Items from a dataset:
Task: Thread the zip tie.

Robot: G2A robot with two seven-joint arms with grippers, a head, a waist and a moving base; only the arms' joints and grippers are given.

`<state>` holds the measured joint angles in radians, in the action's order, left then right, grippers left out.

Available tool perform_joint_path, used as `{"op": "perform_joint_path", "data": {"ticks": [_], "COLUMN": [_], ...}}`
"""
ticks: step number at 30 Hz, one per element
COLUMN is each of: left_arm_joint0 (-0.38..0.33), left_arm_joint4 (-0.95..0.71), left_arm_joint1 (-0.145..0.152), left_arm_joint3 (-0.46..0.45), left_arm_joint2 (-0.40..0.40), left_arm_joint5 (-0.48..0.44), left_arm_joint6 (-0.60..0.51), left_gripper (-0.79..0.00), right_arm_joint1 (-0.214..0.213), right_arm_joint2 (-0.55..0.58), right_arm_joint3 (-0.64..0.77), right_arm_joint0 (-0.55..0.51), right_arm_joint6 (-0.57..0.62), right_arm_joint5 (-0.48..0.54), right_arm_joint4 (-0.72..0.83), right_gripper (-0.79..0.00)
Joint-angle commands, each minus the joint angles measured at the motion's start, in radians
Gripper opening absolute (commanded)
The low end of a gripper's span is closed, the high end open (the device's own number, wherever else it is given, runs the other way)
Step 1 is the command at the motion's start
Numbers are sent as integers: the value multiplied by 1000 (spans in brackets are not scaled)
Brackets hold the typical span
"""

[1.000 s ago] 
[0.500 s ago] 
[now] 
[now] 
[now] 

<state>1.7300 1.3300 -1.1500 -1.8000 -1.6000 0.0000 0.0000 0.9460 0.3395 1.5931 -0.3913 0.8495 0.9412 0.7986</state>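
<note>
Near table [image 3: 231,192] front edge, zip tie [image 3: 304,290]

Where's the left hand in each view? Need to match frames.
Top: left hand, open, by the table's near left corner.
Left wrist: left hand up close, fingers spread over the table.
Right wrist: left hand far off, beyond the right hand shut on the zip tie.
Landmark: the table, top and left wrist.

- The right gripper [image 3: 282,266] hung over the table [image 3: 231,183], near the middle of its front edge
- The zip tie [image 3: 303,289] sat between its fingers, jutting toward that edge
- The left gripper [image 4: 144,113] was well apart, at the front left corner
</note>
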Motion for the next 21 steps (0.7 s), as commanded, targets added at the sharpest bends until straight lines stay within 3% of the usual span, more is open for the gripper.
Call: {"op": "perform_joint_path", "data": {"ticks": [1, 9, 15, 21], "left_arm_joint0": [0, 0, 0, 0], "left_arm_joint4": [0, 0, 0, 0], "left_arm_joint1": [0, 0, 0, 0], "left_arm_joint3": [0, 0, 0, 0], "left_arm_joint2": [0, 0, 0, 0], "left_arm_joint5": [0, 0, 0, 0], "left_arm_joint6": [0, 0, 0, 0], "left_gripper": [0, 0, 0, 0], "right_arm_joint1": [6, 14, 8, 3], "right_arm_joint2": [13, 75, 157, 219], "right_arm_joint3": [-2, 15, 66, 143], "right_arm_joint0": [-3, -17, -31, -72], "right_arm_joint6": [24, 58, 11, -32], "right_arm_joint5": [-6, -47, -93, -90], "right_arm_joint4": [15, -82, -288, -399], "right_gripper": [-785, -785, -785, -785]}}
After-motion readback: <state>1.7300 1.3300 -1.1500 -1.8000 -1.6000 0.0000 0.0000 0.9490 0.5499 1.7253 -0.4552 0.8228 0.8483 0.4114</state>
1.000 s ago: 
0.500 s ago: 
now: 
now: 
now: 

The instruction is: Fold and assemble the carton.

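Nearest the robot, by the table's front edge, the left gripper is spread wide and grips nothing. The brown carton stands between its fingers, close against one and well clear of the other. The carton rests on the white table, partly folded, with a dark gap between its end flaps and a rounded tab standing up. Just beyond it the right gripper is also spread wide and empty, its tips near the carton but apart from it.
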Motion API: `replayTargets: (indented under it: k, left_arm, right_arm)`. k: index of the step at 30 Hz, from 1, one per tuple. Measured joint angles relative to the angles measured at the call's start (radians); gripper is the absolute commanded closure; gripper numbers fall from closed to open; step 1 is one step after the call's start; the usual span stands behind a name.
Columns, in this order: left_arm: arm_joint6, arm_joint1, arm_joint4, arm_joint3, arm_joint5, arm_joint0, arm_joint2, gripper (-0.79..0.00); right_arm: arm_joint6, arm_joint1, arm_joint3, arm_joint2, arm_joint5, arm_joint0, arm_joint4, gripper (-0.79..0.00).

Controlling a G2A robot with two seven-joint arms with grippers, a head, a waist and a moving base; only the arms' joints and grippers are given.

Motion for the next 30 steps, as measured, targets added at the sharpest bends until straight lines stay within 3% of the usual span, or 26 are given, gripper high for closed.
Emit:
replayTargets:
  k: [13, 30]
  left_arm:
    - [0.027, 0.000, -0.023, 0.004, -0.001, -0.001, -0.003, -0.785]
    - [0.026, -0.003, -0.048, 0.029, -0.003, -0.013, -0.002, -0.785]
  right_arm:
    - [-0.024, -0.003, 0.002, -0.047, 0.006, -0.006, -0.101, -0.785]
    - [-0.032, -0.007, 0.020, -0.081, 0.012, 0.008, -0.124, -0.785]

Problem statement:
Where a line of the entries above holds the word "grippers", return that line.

Task output:
Robot: G2A robot with two seven-joint arms with grippers, a head, a waist and a moving base; only the arms' joints and grippers are given.
`<state>` holds the measured joint angles in radians, in the action's order, left then right, grippers left out.
Controlling a G2A robot with two seven-joint arms with grippers, a head, a waist and a moving base; only the arms' joints and grippers are given.

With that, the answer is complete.